Durante un meeting a Roma, il vicedirettore generale della Fao Godfrey Magwenzi ha detto che il mondo sta affrontando un’epidemia senza precedenti di influenza aviaria che potrebbe causare “gravi impatti sulla sicurezza alimentare e sull'approvvigionamento alimentare”. I rischi connessi sono diversi: si va dalla “perdita di preziose sostanze nutritive” a una possibile riduzione dei posti di lavoro e dei redditi dei lavoratori rurali, cui aggiungere poi un aumento dei costi per il consumatore finale.

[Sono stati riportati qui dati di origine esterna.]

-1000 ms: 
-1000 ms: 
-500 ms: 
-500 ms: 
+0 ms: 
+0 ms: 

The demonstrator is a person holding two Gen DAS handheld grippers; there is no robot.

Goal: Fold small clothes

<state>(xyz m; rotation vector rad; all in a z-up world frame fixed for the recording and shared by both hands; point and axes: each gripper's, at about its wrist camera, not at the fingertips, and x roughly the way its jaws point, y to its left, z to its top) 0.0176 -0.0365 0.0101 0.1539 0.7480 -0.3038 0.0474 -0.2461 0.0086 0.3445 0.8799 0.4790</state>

L’aumento dei casi di influenza aviaria nei mammiferi si registra ormai da tempo, colpendo animali selvatici e domestici, compresi gli animali da zoo, quelli da compagnia e quelli da allevamento. Negli ultimi anni, il virus H5N1 ha già portato ad abbattimenti di massa di pollame in tutto il mondo. Durante l’epidemia del 2021-22, per esempio, in Europa sono stati eliminati 47,7 milioni di uccelli d’allevamento, mentre negli Stati Uniti sono stati 166 milioni dall’inizio dell’ultimo focolaio. Se abbattimenti di proporzioni simili dovessero rendersi necessari anche negli allevamenti di bovini, i rischi sarebbero enormi.

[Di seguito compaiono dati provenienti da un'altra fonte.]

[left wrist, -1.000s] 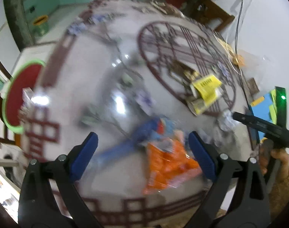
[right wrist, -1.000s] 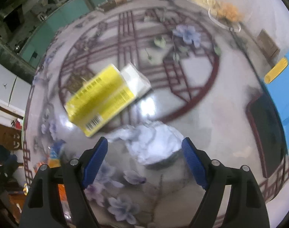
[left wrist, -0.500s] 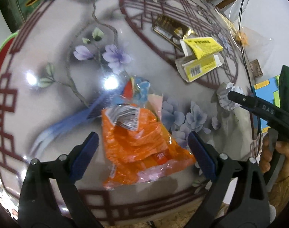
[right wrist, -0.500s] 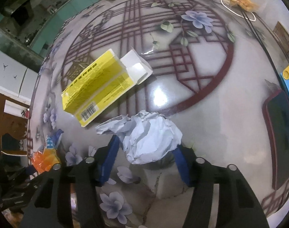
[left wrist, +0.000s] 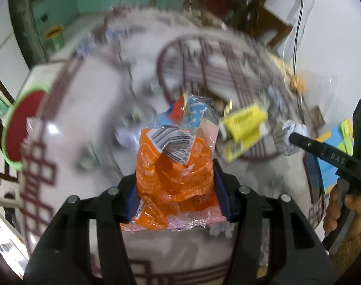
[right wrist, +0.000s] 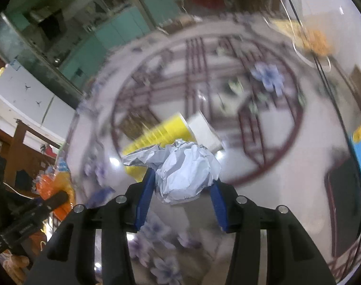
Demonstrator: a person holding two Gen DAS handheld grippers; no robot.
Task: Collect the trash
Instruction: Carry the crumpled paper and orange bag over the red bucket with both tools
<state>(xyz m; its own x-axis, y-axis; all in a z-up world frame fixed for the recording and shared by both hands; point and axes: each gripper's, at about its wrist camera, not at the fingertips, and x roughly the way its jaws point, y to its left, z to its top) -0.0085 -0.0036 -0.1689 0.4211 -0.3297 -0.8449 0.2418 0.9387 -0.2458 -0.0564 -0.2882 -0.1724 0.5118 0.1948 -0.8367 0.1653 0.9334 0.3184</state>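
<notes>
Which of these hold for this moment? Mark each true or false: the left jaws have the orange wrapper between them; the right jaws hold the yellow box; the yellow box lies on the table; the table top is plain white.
1. The left gripper has the orange wrapper between its jaws. True; the jaws are closing and press on it.
2. The right gripper holds the yellow box. False: it grips the crumpled paper ball, its jaws closing.
3. The yellow box lies on the table. True.
4. The table top is plain white. False: it carries a dark red lattice pattern and blue flowers.
</notes>
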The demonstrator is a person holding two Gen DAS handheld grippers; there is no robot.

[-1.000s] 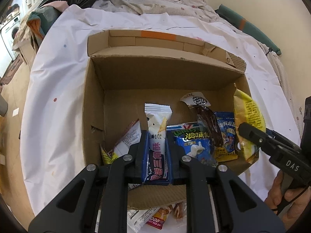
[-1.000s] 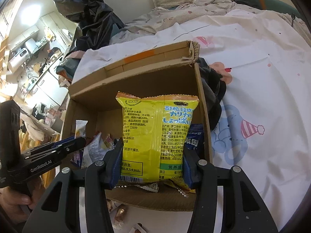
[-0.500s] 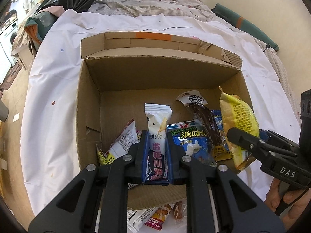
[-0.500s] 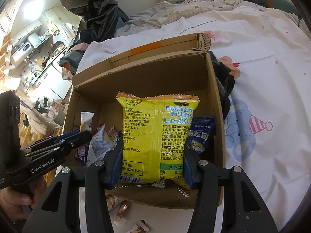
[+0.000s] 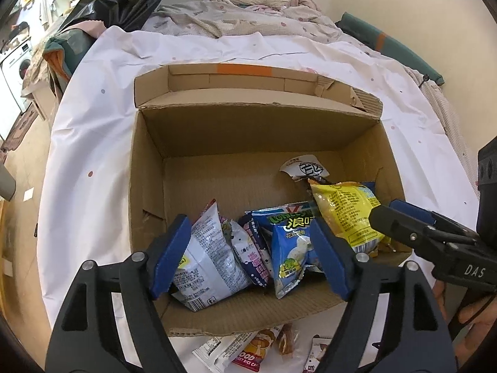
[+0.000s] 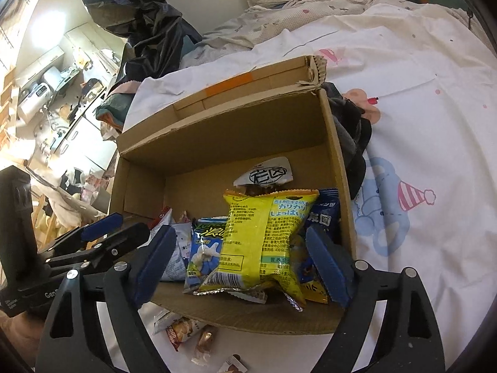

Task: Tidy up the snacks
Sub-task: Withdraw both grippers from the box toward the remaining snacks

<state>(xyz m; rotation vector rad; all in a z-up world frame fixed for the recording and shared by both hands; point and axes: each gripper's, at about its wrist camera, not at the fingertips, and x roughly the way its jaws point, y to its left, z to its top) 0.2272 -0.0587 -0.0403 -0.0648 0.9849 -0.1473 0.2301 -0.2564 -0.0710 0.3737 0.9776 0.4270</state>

Per questo, la Fao punta ad aumentare la prevenzione e le misure di biosicurezza. Come segnalato dall’altra vicedirettrice generale, Beth Vechdol, si tratta di una “minaccia transfrontaliera” che richiede la collaborazione di più soggetti in tutto il mondo. “Una catena”, ha aggiunto, “è forte quanto lo è il suo anello più debole” e solo “lavorando insieme possiamo ridurre l’impatto dell’influenza aviaria e proteggere sia la salute animale che quella umana—a livello locale e globale”.

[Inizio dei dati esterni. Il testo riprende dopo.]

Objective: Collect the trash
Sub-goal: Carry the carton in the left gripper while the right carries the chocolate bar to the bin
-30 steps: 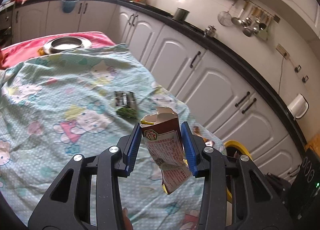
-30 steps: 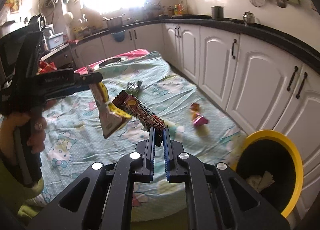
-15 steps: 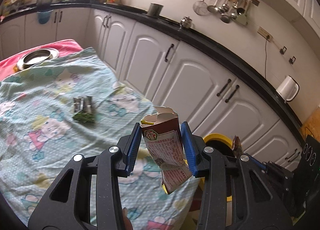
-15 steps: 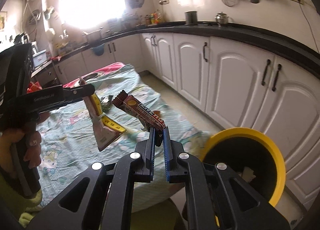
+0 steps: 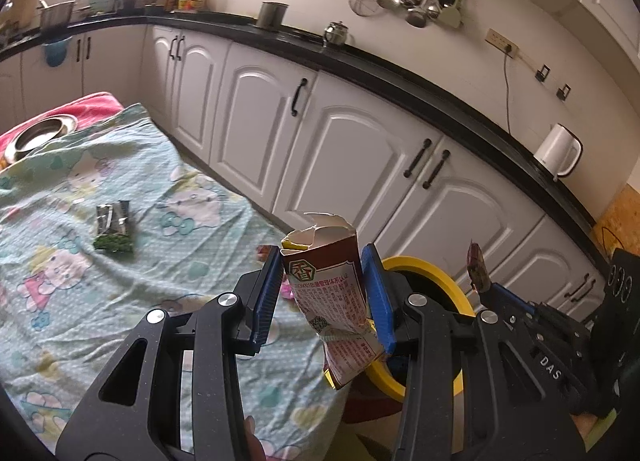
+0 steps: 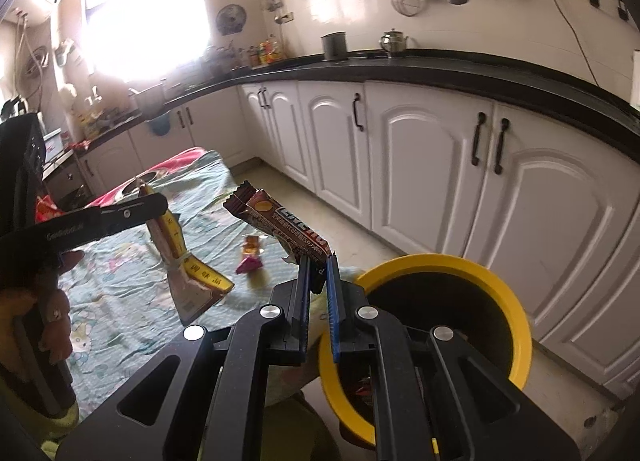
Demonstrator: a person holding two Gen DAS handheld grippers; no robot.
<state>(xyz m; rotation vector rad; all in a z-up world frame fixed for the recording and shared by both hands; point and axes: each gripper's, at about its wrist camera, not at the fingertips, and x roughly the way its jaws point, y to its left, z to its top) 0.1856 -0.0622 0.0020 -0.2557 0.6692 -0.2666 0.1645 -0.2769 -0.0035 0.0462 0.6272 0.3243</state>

Se i potenziali danni all’industria alimentare e tutto ciò che ne consegue, l’uomo è molto meno a rischio. Le infezioni umane sono molto rare, mentre non ci sono evidenze scientifiche che provino la trasmissione sostenuta da uomo a uomo. Tuttavia, gli esperti avvisano di non abbassare la guardia, perché la diffusione del virus H5N1 tra i mammiferi potrebbe determinare mutazioni potenzialmente pericolose per l’uomo. L’Autorità europea per la sicurezza alimentare (Efsa) e il Centro europeo per la prevenzione e il controllo delle malattie (Ecdc) hanno, in questo senso, identificato 34 diversi marcatori genetici che suggeriscono un possibile aumento della capacità del virus di adattarsi a nuovi soggetti, tra cui appunto anche gli umani.
A gennaio, il responsabile scientifico dell’Efsa, Alessandro Broglia, aveva spiegato in un’intervista a Politico che la presenza di queste caratteristiche era più che sporadica. Su 27mila sequenze virali analizzate, infatti, solo 144 avevano le caratteristiche necessarie per una trasmissione tra umani. E, tra l’altro, erano state isolate “principalmente in Asia e Africa e mai in Europa”.